Copy every line from the records below that carries the word "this".

Dataset records =
○ ○ ○ ○ ○ ○ ○
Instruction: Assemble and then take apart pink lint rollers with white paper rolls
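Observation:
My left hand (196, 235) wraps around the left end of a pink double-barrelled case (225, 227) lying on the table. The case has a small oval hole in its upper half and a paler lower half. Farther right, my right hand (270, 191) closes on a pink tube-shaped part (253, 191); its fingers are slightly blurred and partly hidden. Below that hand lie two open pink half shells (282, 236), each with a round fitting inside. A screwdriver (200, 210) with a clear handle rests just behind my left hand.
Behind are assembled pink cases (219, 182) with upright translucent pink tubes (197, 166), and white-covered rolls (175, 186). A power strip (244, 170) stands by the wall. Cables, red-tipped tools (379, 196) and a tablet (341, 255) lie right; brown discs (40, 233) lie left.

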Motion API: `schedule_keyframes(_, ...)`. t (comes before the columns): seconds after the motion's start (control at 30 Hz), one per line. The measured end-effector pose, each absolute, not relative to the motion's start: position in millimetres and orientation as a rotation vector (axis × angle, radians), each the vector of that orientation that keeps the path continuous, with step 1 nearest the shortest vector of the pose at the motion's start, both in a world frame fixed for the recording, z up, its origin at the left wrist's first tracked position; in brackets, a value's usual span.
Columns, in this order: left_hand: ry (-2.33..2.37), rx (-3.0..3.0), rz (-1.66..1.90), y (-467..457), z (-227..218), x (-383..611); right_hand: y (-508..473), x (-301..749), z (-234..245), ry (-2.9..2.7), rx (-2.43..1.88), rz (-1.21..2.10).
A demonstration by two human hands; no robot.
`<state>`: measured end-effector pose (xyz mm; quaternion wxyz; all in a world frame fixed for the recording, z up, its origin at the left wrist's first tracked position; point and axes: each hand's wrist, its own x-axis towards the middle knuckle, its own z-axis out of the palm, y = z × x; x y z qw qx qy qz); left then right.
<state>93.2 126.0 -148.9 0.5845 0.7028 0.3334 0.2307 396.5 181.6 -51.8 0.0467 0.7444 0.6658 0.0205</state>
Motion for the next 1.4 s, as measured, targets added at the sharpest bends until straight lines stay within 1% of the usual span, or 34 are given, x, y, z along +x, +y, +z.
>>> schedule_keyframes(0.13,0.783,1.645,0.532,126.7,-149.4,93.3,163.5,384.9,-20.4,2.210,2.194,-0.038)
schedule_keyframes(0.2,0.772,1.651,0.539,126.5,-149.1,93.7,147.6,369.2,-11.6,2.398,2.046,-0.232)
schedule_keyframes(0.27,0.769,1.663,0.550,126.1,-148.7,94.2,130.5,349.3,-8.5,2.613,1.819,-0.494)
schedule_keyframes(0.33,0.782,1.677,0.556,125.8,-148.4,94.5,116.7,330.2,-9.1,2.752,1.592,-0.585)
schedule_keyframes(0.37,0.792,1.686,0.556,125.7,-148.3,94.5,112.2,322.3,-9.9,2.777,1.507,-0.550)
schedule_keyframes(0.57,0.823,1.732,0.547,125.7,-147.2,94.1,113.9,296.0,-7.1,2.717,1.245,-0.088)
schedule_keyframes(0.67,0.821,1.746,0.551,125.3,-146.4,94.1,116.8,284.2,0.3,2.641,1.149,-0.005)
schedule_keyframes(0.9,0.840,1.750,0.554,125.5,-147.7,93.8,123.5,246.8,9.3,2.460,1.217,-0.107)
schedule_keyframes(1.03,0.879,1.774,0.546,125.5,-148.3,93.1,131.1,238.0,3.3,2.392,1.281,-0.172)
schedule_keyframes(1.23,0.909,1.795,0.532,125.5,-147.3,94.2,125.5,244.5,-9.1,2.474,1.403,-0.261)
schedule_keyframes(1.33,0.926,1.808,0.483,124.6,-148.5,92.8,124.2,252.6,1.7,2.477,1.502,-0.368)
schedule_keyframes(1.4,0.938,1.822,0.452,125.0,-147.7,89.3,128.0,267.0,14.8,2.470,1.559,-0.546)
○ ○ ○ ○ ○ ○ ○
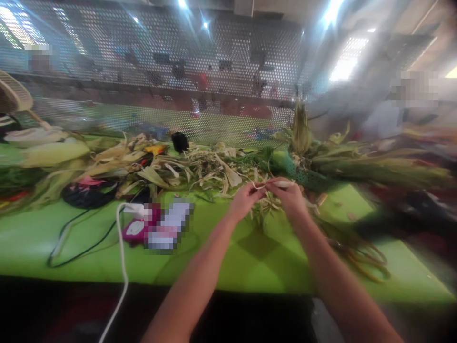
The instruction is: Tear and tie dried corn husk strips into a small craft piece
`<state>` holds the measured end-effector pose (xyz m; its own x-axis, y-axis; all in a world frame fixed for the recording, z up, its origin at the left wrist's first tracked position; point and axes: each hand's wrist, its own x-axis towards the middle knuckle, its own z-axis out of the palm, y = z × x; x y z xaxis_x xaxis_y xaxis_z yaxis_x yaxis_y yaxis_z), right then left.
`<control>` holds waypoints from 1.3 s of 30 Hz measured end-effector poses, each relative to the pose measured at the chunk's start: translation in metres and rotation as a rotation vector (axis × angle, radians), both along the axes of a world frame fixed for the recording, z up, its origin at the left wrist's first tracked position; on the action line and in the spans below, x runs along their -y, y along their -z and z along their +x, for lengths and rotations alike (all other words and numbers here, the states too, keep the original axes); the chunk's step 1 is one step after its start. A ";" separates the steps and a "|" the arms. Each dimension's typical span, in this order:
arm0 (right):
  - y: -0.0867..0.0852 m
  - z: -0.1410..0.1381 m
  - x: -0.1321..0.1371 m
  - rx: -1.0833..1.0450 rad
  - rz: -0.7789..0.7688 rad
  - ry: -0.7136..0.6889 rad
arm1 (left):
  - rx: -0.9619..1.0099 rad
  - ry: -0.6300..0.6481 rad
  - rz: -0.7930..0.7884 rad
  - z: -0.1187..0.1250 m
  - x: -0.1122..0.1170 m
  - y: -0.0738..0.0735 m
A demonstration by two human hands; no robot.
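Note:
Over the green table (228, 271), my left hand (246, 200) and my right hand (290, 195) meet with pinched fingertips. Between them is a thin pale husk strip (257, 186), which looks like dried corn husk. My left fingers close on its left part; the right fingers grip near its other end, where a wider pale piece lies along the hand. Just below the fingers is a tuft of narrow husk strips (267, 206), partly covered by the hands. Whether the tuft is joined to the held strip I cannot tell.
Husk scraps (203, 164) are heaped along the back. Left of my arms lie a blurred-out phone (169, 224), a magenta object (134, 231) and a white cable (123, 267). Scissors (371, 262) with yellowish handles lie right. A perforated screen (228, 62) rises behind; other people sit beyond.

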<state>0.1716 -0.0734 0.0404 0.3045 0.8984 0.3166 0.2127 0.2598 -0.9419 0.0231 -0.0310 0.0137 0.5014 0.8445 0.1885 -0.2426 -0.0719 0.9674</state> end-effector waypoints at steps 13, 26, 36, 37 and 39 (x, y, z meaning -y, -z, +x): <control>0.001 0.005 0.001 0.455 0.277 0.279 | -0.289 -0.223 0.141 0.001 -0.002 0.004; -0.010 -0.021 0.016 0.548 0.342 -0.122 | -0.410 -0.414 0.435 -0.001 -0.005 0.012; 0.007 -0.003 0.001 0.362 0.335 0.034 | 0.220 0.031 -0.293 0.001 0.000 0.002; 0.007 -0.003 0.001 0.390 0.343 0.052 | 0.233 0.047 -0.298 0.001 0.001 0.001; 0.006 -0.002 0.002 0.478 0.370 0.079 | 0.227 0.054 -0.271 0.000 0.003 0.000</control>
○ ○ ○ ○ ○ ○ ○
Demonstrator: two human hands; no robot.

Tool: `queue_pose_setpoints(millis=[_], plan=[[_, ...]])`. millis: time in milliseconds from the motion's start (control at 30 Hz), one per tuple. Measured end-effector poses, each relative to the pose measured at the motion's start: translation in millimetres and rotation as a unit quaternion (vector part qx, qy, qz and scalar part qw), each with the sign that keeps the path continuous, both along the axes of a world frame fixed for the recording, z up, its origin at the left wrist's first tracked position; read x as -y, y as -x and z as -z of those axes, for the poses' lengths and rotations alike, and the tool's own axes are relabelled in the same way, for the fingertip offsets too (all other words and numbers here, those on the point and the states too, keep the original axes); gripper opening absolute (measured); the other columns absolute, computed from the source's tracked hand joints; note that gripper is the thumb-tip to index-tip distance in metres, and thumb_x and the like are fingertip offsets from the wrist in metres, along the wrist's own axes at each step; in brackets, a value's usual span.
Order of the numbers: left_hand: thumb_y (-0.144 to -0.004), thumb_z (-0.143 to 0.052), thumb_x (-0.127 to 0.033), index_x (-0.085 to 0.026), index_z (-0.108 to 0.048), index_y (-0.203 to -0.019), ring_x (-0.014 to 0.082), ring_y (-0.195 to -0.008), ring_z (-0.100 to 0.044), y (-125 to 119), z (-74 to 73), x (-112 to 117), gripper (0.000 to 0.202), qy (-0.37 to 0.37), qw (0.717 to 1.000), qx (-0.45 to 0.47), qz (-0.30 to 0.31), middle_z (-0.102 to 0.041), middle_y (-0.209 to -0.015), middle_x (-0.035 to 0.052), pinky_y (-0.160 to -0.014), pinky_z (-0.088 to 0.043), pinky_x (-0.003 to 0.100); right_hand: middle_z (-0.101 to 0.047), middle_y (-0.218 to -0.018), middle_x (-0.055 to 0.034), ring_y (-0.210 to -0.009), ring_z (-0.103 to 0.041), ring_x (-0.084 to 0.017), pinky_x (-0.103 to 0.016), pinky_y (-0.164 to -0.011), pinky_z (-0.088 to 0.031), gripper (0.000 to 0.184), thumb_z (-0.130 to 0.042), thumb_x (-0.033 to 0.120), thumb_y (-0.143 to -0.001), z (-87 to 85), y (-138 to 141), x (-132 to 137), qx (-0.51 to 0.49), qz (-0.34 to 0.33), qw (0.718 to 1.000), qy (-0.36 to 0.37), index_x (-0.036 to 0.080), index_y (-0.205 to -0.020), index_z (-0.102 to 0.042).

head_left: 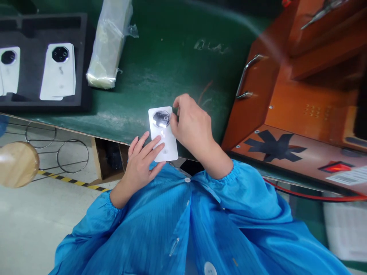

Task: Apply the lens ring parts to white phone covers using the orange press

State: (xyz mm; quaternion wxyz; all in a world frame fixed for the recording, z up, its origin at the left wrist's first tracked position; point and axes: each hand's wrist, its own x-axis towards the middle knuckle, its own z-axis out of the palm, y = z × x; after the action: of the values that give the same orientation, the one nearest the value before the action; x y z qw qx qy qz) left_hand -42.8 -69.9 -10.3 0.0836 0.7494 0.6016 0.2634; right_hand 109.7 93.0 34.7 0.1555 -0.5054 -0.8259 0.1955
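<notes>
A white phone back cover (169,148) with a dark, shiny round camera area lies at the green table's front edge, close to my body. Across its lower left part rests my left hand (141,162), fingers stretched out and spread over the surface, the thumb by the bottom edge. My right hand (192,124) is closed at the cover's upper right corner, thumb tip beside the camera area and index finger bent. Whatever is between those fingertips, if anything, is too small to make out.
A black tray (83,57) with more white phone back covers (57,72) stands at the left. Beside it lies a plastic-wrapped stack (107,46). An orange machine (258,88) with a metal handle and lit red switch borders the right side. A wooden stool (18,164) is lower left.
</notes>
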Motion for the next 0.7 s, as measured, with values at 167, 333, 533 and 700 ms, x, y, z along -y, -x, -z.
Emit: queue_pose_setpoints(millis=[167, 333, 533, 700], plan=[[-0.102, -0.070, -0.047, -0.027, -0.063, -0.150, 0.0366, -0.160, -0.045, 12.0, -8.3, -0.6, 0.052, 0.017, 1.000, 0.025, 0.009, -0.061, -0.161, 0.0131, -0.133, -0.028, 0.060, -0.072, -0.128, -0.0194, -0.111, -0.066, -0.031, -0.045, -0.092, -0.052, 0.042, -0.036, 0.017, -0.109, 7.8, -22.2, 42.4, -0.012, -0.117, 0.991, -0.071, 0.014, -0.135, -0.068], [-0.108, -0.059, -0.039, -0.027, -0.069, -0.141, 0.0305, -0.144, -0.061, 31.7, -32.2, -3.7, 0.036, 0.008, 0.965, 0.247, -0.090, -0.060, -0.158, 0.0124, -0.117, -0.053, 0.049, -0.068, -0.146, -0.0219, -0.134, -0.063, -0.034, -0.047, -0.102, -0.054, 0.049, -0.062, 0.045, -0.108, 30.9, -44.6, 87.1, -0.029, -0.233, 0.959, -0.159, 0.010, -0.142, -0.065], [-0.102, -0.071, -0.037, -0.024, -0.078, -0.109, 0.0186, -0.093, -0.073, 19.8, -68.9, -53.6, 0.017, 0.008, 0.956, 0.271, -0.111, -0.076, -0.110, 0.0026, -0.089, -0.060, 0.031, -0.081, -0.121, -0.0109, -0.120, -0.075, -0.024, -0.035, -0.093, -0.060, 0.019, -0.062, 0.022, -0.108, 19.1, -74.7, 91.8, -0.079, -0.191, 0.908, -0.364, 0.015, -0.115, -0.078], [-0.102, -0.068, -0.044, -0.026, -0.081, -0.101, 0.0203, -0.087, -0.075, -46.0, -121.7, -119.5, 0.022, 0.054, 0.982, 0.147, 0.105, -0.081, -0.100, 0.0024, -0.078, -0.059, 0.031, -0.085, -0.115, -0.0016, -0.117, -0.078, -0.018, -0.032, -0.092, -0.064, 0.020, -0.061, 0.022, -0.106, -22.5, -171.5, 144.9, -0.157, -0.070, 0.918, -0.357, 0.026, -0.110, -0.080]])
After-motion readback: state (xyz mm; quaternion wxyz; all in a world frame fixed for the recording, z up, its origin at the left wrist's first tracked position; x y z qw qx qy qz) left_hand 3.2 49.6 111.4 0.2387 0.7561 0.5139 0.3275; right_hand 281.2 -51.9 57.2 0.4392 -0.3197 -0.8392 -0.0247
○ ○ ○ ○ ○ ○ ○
Reply =
Columns, in this order: left_hand: ry (-2.33..2.37), rx (-3.0..3.0), rz (-1.66..1.90), y (-467..457), z (-227..218), x (-383..611); right_hand: y (-508..473), x (-301..749), z (-234..245), ry (-2.9..2.7), rx (-2.43..1.88), rz (-1.21..2.10).
`<control>` holds waypoints from 1.3 s of 30 Hz measured end-effector poses, each relative to the pose measured at the chunk's start: translation in metres and rotation as a rotation vector (axis × angle, radians), both along the axes of a world frame fixed for the recording, z up, its origin at the left wrist's first tracked position; on the action line and in the spans below, x runs along their -y, y along their -z and z along their +x, for lengths and rotations alike (all other words and numbers here, the states too, keep the original axes); the chunk's step 1 is one step after its start. A ";" separates the steps and a "|" the arms. Each dimension's typical span, in this order:

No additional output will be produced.